EXERCISE BRIEF:
Scan the records below for the line with "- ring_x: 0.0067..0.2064" and the line with "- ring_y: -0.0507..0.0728". Repeat those two lines and every line between them exactly, and nothing else.

Items from a data source:
■ ■ ■ ■

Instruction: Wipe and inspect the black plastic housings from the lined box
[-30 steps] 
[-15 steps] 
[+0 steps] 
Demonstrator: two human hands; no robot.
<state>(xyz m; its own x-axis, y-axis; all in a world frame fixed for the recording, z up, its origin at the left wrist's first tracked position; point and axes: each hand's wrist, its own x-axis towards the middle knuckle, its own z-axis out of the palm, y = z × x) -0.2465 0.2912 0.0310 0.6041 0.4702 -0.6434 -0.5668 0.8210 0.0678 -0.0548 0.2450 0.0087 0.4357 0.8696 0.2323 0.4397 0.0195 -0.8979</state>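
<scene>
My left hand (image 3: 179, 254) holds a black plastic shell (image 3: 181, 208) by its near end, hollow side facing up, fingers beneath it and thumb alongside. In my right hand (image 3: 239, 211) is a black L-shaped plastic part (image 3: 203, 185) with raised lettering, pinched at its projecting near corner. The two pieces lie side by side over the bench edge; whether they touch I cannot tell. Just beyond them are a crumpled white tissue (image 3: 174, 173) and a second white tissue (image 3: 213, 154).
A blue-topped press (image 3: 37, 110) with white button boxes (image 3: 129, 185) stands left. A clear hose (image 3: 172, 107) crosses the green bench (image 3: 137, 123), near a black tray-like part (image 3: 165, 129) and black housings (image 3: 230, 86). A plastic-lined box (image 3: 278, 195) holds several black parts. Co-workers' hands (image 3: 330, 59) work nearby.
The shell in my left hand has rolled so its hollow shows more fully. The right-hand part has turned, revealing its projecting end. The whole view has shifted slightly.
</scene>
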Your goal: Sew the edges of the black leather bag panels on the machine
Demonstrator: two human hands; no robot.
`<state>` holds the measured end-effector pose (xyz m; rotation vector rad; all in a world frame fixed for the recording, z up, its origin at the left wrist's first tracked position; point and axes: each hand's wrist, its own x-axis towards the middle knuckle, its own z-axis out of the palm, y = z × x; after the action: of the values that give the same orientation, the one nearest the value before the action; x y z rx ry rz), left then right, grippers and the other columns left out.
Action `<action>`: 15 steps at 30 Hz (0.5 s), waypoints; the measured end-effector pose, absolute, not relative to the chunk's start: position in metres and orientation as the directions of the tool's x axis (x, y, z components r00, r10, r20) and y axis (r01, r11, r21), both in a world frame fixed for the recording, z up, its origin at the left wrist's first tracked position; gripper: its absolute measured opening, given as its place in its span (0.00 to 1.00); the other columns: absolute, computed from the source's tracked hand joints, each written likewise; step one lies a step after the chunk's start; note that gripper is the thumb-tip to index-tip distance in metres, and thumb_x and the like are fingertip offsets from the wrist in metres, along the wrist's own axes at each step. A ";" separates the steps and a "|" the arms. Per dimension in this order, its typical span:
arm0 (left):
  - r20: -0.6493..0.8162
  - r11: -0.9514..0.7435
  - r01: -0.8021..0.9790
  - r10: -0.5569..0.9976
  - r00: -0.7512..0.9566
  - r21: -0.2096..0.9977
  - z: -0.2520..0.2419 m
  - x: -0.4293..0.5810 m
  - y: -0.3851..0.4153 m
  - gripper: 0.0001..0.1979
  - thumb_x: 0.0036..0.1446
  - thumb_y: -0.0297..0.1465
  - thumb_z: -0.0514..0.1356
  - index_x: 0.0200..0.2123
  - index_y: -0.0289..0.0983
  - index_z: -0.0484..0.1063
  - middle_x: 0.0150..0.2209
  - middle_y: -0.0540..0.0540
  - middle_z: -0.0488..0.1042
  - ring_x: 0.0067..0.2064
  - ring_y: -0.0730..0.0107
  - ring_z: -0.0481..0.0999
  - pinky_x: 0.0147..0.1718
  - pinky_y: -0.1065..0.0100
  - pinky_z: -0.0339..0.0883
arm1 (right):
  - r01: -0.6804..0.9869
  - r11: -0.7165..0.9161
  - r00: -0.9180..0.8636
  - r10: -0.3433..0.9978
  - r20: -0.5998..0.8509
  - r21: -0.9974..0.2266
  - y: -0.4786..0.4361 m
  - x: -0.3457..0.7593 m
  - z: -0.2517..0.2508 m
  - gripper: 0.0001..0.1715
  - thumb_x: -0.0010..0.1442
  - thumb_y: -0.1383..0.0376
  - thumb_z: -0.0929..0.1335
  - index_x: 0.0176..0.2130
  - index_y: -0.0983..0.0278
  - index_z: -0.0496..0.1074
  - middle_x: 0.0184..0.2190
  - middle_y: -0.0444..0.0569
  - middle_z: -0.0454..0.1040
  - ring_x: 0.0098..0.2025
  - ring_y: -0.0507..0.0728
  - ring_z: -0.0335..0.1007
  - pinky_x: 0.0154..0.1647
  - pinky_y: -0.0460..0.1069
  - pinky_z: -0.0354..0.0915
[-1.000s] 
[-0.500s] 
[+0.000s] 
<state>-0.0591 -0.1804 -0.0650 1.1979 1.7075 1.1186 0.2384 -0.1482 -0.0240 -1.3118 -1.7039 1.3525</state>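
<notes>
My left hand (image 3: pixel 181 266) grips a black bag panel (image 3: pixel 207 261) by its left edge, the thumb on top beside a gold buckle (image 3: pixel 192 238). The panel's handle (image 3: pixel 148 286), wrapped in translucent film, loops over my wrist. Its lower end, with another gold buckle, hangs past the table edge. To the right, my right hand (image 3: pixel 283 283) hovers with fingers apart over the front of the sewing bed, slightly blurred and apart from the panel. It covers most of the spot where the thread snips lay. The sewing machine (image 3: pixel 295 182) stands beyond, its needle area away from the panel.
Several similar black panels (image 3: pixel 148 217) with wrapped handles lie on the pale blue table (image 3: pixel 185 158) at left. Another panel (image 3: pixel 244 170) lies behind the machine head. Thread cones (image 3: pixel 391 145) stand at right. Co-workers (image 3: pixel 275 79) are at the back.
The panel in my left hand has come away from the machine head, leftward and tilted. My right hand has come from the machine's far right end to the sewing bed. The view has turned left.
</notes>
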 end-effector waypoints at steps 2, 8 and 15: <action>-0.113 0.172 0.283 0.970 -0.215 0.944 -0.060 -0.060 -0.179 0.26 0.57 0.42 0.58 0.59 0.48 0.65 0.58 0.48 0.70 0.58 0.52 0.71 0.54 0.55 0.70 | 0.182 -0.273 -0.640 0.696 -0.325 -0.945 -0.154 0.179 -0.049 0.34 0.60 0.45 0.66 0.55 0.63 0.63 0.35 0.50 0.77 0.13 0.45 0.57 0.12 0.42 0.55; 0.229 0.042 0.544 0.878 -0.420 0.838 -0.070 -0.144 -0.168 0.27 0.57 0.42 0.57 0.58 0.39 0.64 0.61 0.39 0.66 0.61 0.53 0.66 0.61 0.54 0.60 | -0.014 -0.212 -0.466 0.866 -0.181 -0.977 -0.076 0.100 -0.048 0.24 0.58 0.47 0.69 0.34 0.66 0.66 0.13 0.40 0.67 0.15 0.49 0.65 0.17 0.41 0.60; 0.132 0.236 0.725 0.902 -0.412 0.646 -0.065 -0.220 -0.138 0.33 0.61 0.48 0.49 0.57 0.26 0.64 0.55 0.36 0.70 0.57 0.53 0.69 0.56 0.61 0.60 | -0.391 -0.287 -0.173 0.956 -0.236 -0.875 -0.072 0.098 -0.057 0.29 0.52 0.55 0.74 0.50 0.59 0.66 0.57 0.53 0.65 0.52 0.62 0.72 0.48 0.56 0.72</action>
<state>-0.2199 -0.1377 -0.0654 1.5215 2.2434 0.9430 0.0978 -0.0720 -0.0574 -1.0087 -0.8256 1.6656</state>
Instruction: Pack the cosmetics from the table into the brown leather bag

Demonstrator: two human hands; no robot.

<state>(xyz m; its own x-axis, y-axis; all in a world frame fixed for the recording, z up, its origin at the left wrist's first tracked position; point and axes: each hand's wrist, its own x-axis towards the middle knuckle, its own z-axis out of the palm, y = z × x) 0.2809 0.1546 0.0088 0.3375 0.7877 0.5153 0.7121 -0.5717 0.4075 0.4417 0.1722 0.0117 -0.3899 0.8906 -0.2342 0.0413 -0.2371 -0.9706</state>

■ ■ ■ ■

RESPONSE TO THIS TASK:
  - ring_x: 0.0067..0.2064
  - ring_y: -0.0730..0.0107
  - ring_z: -0.0481..0.0999
  - pinky_x: 0.0147..0.1718
  - pinky_y: -0.1065..0.0100
  - pinky_z: -0.0339..0.0883
arm1 (right):
  - r01: -0.6804..0.9869
  - r11: -0.7165..0.9161
  - r00: -0.9180..0.8636
  - r10: -0.3433..0.9978
  - r20: -0.5998..0.8509
  - r21: -0.9974..0.2266
  - y: -0.4786..0.4361 m
  - x: -0.3457..0.7593 m
  - z: -0.2517..0.2508 m
  - gripper: 0.0001..0.1715
  - thumb_x: -0.0010..0.1442
  - thumb_y: -0.1383..0.0376
  - thumb_z: -0.0929..0.1335
  - index_x: 0.0176..0.2130
  - index_y: -0.0983..0.0278
  - index_z: -0.0496..0.1074
  - middle_x: 0.0184..0.2190
  - middle_y: -0.0444..0.0569
  - middle_z: -0.0454..0.1040
  - ring_x: 0.0098..0.2025
  - ring_y: -0.0507..0.0728

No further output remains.